Examples of Deepfake Vishing
Deepfakes, which use artificial intelligence to create hyper-realistic but fake audio or video content, have been increasingly used in vishing attacks. Here are a few examples:
CEO Scam: In one of the first known instances of a voice deepfake used in a scam, the CEO of a UK-based energy firm was tricked into transferring approximately $243,000 to a Hungarian supplier. The fraudsters used AI-generated voice deepfake technology to mimic the voice of the CEO of the parent company, convincing the victim that he was speaking with his boss.

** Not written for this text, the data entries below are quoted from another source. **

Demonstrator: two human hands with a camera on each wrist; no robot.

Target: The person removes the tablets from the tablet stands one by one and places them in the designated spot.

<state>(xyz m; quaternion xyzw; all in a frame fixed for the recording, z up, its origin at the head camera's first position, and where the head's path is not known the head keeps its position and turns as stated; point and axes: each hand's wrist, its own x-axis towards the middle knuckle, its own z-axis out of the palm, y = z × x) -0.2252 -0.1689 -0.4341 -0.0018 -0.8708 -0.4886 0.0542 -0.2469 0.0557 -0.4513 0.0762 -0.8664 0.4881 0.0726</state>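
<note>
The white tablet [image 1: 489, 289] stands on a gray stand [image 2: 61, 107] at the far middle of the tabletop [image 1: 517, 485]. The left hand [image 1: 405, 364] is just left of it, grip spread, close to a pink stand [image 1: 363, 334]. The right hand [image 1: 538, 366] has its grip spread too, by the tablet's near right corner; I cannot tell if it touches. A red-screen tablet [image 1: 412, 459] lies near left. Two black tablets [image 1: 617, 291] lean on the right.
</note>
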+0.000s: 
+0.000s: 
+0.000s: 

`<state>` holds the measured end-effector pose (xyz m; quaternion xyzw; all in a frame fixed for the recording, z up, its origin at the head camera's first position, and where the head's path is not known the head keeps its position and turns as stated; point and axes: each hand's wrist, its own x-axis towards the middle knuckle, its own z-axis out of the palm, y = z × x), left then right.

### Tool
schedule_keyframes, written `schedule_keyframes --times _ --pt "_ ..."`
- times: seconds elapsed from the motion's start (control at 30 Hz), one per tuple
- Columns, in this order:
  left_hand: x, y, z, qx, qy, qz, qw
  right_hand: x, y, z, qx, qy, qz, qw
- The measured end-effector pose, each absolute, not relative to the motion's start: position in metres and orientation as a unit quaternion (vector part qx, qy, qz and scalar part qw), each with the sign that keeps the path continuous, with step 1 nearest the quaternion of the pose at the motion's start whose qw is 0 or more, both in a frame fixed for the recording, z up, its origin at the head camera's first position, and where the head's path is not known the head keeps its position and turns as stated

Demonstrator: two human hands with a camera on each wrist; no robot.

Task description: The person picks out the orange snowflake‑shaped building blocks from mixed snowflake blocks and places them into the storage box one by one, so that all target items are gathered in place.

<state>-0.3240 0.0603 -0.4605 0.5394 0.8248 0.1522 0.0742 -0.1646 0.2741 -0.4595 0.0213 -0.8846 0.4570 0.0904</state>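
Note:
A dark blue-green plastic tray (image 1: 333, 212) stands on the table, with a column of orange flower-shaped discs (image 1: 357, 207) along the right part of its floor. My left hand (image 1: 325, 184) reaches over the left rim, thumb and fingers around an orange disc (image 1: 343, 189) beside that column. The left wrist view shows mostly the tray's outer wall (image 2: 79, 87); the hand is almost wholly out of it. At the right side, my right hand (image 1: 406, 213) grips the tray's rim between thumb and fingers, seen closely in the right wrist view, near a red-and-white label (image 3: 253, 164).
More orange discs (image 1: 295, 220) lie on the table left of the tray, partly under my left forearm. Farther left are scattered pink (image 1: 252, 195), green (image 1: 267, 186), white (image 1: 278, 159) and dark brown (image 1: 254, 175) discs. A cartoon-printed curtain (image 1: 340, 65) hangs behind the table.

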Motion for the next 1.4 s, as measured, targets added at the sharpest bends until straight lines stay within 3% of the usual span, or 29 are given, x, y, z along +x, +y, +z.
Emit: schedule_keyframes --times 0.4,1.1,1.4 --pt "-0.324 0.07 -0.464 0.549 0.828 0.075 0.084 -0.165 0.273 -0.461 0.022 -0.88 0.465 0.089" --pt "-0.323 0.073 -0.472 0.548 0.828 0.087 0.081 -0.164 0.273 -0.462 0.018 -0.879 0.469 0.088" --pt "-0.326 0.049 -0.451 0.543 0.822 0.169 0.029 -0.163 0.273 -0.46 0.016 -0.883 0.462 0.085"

Cryptocurrency Specialist Targeted: In another case, a customer sought to target a cryptocurrency specialist using a multistage social engineering attack. The attackers used deepfake technology to alter or clone voices in real time, creating an artificial simulation of the person’s voice. This made the impersonation attempts appear credible, enabling the attackers to successfully carry out their scheme
Deepfake Call Centers: There are also instances where entire call centers are dedicated to vishing, using deepfake technology to clone voices and carry out large-scale attacks. For example, a call center was discovered in Ukraine where deepfake technology was used for malicious vishing attacks
These examples highlight the growing threat of vishing attacks that leverage deepfake technology. As this technology becomes more sophisticated and accessible, the risk of falling victim to such attacks increases, underscoring the need for effective detection and prevention measures.
How to avoid Vishing with Resemble Detect
Resemble Detect, developed by Resemble AI, is a state-of-the-art neural model designed to expose deepfake audio in real-time. It works across all types of media and against all modern state-of-the-art speech synthesis solutions. By analyzing audio frame-by-frame, it can accurately identify and flag any artificially generated or modified audio content.
Resemble Detect uses a sophisticated deep neural network that is trained to distinguish real audio. It exposes knobs and control operations to ensure that every application and requirement is met. Users can control the granularity of the analysis, sensitivity towards false-positives, and vocal isolation to remove noise. The process involves configuring detection settings to match specific security needs and uploading audio for analysis.
Resemble Detect is essentially a sophisticated AI ear that listens for the very subtle sonic artifacts inherent in any manipulated audio. Regardless of how the sound is adjusted, those clues remain, and Resemble Detect can use them to assess the likelihood that the audio is a deepfake.
Resemble AI has always prioritized safety and ethics when building generative AI. The company has introduced tools like the AI Watermarker to protect data from being used by unauthorized AI models. By watermarking data, users can verify if an AI model used their data during its training phase.
Resemble AI’s goal is to empower customers with an enterprise-grade solution to recognize voice deepfakes. The Deepfake Detection dashboard highlights includes scalability, accuracy, reliability, and voice isolation capabilities as key features.
In the context of vishing attacks, Resemble Detect can play a crucial role in identifying and preventing fraudulent activities. As deepfake technology becomes more sophisticated and accessible, tools like Resemble Detect become increasingly important in safeguarding individuals and organizations from falling victim to such attacks.